The opposite end of the spectrum comes into play as well. Since there is no girl that’s not good enough for you, no girl is TOO good for you either. Any hot girl is either compatible with you, or not. She’s never out of your league. If she’s not physically attracted to you, it means she has a different preference at the moment. It doesn’t mean your’re not good looking, even if she tells you to your face you’re ugly. And after she says that, you don’t even think she’s a bitch, just someone who’s a bit uncalibrated and has lost her way.

I know most of you walk around thinking “No girl is out of my league,” but it’s highly unlikely you really believe it at a core level. I’m not sure it’s even possible to believe no girl is out of your league if you believe there are superior and inferior leagues to begin with. If you’re not laying hot chicks regularly, and still believe are high value and low value girls, your mind has a real disconnect with the idea of you being hot chick worthy.

Question: Dan, aren’t we being delusional? Obviously a Playboy model is of higher quality than a 200 pound Taco Bell lady.

Answer: If you’re going to let society tell you who’s worthy and who isn’t, you might as well give up the game because you are clearly a loser for reading a message board on how to get girls.

Oh wait, that belief is wrong?

The fact is that none of these opinions are true. They’re only perspectives and perceptions. If you ignore what society says, the Taco Bell lady could have more real-world employable skills, more access to late night cheap snacks, and be far more secure of how she looks without makeup.
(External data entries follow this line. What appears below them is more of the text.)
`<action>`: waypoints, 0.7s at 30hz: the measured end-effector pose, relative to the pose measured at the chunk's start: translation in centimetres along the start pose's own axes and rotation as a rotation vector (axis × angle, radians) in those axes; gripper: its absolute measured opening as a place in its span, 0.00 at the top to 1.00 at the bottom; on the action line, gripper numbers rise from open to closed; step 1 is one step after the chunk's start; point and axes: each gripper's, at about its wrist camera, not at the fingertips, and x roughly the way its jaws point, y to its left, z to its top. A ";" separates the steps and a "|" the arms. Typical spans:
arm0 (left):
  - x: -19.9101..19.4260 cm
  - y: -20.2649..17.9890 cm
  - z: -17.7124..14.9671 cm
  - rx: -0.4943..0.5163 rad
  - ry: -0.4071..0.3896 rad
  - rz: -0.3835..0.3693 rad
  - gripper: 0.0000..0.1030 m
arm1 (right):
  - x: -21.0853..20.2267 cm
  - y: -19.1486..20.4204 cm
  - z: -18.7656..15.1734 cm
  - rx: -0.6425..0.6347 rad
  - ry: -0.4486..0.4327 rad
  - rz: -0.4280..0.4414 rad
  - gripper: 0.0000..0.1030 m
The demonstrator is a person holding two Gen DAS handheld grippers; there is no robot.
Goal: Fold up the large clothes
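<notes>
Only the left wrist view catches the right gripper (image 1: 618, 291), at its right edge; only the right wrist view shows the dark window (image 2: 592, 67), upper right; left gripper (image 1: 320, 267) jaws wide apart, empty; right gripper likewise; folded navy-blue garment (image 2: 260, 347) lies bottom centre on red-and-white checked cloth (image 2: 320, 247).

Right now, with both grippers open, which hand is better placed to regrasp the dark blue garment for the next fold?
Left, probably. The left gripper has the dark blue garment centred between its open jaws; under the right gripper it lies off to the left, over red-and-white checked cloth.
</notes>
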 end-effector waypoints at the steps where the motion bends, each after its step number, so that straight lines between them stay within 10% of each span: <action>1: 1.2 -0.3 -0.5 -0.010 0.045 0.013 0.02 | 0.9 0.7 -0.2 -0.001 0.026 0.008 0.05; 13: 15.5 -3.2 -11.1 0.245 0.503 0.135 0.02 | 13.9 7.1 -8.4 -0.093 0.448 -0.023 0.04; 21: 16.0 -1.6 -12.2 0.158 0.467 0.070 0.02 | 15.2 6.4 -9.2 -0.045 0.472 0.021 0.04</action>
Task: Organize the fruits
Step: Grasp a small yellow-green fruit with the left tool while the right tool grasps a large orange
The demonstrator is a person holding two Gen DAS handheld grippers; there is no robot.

Why is being a pro-basketball player better than being a pro-Counter Strike player? Because society says so.

In order to make this work, you have to understand that what society tells you is good or bad is completely arbitrary. This isn’t a philosophy here, it’s as close to a fact as you can get.

It’s the same with who’s cool or not cool, who’s pretty or not pretty, who’s moral and who’s immoral.

Turn that piece of shit value scale on its side and make your own rules.

The Results:

Since I’ve adopted the sorting frame, things are a ton easier. While I’d been getting regular sex for a while, I’m having better options come up with women I’m much more attracted to.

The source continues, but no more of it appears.